What you need to do
Your output should be the lines from the start of the data through the line containing "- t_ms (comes", exactly and nothing more.

Material supplied
********************

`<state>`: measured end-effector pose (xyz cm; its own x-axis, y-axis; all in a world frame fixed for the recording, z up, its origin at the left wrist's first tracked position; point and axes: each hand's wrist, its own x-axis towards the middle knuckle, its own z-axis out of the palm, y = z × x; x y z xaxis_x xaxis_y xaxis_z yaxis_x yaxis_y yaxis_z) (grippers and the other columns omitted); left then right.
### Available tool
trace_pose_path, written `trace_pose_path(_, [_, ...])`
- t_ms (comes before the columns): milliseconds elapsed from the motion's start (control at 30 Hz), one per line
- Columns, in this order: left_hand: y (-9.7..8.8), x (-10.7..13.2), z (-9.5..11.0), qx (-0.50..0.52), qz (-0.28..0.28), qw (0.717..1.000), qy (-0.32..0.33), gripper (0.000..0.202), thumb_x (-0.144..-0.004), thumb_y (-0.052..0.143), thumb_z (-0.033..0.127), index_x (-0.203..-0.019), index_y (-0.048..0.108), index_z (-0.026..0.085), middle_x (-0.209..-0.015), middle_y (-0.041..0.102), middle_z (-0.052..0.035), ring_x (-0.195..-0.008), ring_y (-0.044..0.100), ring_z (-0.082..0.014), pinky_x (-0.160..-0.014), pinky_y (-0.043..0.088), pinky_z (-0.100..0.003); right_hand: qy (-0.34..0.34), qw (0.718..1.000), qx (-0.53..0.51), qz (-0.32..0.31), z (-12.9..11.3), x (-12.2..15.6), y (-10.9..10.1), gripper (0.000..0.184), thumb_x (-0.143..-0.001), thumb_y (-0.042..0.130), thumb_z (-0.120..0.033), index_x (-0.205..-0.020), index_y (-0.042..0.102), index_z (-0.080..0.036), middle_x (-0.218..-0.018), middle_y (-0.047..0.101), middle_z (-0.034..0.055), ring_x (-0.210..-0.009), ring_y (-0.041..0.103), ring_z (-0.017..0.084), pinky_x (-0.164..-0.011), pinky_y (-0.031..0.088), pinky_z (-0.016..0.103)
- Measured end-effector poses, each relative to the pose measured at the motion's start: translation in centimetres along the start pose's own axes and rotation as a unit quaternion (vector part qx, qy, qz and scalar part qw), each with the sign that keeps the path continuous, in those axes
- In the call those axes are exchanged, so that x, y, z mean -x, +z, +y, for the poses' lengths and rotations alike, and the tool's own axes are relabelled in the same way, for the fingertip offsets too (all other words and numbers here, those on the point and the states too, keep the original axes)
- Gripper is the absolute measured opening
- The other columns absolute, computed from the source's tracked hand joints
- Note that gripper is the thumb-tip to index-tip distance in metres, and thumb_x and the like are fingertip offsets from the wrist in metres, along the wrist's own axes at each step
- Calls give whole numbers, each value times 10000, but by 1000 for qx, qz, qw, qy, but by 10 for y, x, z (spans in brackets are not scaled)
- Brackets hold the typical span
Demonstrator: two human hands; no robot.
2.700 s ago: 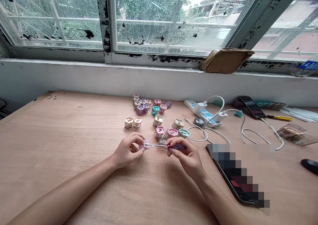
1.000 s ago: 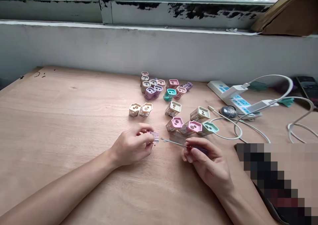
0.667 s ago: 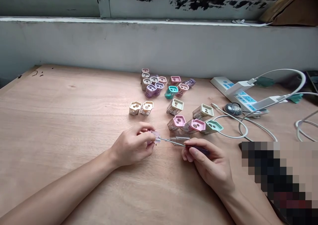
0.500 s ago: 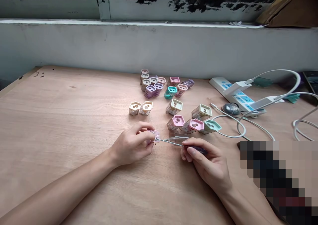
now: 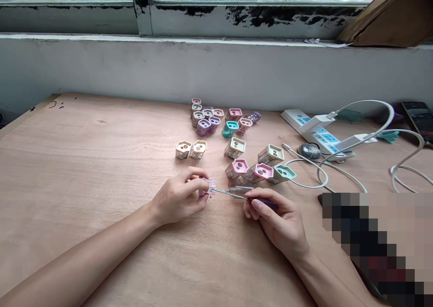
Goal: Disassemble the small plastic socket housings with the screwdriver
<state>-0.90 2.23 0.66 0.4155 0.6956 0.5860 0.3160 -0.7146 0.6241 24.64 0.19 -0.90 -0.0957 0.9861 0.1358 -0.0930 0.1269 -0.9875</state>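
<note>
Pinching small clear pink plastic housing (image 5: 209, 186) in left hand (image 5: 179, 196), fingers closed firmly around it. Right hand (image 5: 277, 219) closed on purple-handled screwdriver (image 5: 233, 195), thumb and fingers wrapped around handle, no gap showing. Shaft lying nearly level, long axis running left from right hand towards housing's right side; tip right at housing, contact too small to tell. Housing sits in left hand's grip, well away from right hand. Coloured housings (image 5: 237, 168) scattered beyond, on wooden table (image 5: 84, 162).
</note>
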Motion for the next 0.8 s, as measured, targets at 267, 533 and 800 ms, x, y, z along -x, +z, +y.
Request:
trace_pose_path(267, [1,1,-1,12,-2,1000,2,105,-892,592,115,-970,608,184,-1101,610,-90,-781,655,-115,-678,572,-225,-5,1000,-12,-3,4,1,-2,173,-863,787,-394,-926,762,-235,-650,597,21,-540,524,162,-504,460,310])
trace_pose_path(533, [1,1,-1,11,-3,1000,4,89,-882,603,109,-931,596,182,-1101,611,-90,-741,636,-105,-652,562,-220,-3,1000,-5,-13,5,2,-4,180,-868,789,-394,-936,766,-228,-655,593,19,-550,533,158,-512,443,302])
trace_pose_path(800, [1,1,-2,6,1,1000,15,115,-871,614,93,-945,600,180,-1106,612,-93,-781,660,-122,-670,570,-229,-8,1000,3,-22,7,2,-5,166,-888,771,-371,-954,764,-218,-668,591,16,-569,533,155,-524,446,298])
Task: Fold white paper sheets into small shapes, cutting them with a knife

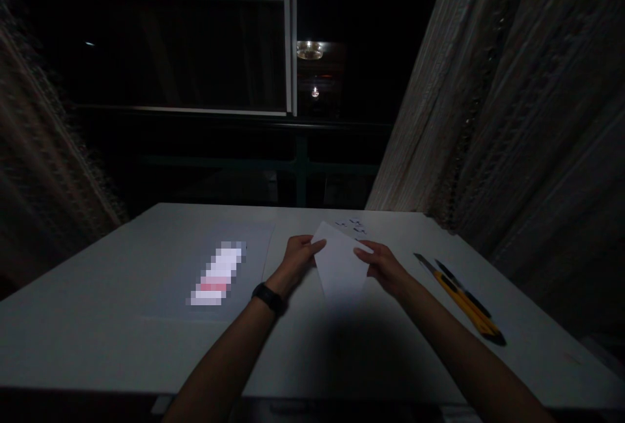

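Observation:
A white sheet of paper (340, 263), folded or angled into a pointed shape, is held a little above a white table (122, 338). My left hand (297, 258) pinches its left edge near the top corner, with a dark watch on that wrist. My right hand (383, 265) grips the paper's right edge, fingers closed on it. Both hands sit at the middle of the table, close together. The room is dim.
A yellow utility knife (469, 309) and a dark pen-like tool (461, 287) lie at the right of the table. A grey sheet (254, 247) with a blurred white and pink object (217, 275) lies to the left. Curtains hang on both sides; a dark window is behind.

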`<state>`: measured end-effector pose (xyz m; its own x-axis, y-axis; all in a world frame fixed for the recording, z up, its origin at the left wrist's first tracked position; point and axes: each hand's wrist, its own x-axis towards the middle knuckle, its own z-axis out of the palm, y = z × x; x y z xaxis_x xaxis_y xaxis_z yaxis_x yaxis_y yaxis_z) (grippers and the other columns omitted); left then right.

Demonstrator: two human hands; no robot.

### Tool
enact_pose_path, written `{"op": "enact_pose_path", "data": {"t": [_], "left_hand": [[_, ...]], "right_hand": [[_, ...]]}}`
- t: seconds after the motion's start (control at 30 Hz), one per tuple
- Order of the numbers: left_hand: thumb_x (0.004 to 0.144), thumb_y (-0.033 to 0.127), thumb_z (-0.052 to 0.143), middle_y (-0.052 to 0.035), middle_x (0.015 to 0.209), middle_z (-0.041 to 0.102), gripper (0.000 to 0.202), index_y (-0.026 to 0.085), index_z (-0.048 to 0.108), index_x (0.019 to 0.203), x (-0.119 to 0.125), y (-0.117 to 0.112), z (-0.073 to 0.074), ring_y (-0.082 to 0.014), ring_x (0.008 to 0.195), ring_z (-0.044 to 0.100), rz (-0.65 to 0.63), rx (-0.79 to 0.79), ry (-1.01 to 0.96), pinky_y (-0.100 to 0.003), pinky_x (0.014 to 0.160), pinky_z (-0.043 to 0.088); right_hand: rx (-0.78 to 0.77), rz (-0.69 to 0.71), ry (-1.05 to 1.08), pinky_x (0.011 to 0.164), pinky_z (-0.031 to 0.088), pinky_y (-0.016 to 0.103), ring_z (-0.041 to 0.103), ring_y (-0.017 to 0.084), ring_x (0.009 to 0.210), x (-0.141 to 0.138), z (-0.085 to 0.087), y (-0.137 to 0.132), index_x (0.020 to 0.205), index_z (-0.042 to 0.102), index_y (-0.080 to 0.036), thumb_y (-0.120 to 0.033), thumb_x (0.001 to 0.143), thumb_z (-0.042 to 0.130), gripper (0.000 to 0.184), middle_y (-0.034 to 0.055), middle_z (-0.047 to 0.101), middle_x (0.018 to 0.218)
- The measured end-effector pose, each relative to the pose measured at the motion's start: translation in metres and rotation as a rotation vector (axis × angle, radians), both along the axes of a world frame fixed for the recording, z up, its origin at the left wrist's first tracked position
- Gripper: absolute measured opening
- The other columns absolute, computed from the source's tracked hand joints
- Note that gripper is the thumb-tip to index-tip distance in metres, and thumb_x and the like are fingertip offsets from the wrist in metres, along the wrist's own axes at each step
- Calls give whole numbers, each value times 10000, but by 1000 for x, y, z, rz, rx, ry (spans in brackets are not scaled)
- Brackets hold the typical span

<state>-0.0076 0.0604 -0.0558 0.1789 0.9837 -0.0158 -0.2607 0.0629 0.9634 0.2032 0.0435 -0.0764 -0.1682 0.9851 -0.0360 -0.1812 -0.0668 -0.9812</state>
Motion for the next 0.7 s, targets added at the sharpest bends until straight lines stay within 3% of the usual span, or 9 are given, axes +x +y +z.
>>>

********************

Response for this exercise
`<state>`: measured end-effector pose (xyz cm; its own x-axis, y-axis; all in a world frame fixed for the recording, z up, its origin at the left wrist's first tracked position; point and axes: each hand's wrist, its own x-axis towards the middle knuckle, its own z-axis out of the palm, y = z × x; x y z xaxis_x xaxis_y xaxis_z yaxis_x yaxis_y yaxis_z) (grippers and the other columns omitted); left then right.
### Available tool
trace_pose_path, written `trace_pose_path(_, [_, ...])`
- t_ms (comes before the columns): milliseconds elapsed from the motion's start (control at 30 Hz), one per line

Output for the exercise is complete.